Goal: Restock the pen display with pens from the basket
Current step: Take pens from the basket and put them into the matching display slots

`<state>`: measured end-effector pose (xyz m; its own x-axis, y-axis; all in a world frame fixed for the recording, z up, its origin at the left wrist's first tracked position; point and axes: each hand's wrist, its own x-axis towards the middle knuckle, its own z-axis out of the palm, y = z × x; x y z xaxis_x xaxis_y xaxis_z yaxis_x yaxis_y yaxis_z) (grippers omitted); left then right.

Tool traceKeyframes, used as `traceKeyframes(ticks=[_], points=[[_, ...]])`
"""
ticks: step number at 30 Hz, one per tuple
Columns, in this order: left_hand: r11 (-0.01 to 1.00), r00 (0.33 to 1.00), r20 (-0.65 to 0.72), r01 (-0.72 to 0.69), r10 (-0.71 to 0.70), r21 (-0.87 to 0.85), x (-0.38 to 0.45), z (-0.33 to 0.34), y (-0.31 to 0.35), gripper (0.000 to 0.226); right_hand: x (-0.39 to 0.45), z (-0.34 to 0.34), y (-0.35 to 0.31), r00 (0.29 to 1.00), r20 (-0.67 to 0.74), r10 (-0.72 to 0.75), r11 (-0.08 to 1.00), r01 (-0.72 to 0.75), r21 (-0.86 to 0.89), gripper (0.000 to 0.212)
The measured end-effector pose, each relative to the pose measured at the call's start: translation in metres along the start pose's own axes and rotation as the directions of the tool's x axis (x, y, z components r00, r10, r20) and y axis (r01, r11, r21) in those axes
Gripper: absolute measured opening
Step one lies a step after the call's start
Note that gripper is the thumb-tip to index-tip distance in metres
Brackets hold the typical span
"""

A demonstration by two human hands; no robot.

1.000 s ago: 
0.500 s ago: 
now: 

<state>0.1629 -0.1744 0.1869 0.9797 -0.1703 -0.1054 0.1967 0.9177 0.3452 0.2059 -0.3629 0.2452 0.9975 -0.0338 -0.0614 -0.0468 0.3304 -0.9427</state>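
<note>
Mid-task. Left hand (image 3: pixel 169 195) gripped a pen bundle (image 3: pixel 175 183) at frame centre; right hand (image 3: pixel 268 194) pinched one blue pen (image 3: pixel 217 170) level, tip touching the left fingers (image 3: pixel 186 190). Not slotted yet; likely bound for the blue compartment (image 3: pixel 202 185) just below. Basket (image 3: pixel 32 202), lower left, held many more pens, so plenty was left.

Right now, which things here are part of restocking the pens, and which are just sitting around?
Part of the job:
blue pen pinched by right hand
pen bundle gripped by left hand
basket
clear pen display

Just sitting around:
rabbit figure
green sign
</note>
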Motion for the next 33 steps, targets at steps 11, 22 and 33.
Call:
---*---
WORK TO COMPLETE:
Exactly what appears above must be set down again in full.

WRITTEN RESPONSE:
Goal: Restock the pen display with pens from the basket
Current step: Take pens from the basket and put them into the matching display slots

`<state>`: measured end-effector pose (xyz m; its own x-axis, y-axis; all in a world frame fixed for the recording, z up, its origin at the left wrist's first tracked position; point and axes: each hand's wrist, its own x-axis towards the middle knuckle, its own z-axis out of the palm, y = z × x; x y z xaxis_x xaxis_y xaxis_z yaxis_x yaxis_y yaxis_z) (grippers omitted); left then right.

Tool traceKeyframes, used as `traceKeyframes(ticks=[_], points=[[_, ...]])`
"""
ticks: step number at 30 Hz, one per tuple
Columns, in this order: left_hand: r11 (-0.01 to 1.00), r00 (0.33 to 1.00), r20 (-0.65 to 0.72), r01 (-0.72 to 0.69), r10 (-0.71 to 0.70), r21 (-0.87 to 0.85), x (-0.38 to 0.45), z (-0.33 to 0.34), y (-0.31 to 0.35), gripper (0.000 to 0.226); right_hand: x (-0.39 to 0.45), z (-0.34 to 0.34), y (-0.35 to 0.31), r00 (0.29 to 1.00), r20 (-0.67 to 0.74), r10 (-0.72 to 0.75), r11 (-0.08 to 1.00), r01 (-0.72 to 0.75), r21 (-0.86 to 0.89), gripper (0.000 to 0.212)
The measured end-effector pose, each relative to the pose measured at the call's start: translation in metres along the start pose's own axes and rotation as the directions of the tool's x axis (x, y, z components r00, r10, r20) and y axis (r01, r11, r21) in those axes
Gripper: absolute measured opening
Step one lies a step after the call's start
Note that gripper is the thumb-tip to index-tip distance in metres
Brackets hold the typical span
"""

A demonstration by two human hands; no robot.

1.000 s ago: 
0.500 s ago: 
now: 

<state>0.1629 -0.1744 0.1869 0.9797 -0.1703 -0.1054 0.1967 0.9177 0.3452 0.2059 -0.3629 0.2452 0.9975 -0.0338 -0.0614 -0.0468 0.3304 -0.9427</state>
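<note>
Mid-task. Left hand (image 3: pixel 169 195) gripped a pen bundle (image 3: pixel 175 183) at frame centre; right hand (image 3: pixel 268 194) pinched one blue pen (image 3: pixel 217 170) level, tip touching the left fingers (image 3: pixel 186 190). Not slotted yet; likely bound for the blue compartment (image 3: pixel 202 185) just below. Basket (image 3: pixel 32 202), lower left, held many more pens, so plenty was left.

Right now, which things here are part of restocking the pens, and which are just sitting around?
Part of the job:
blue pen pinched by right hand
pen bundle gripped by left hand
basket
clear pen display

Just sitting around:
rabbit figure
green sign
</note>
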Motion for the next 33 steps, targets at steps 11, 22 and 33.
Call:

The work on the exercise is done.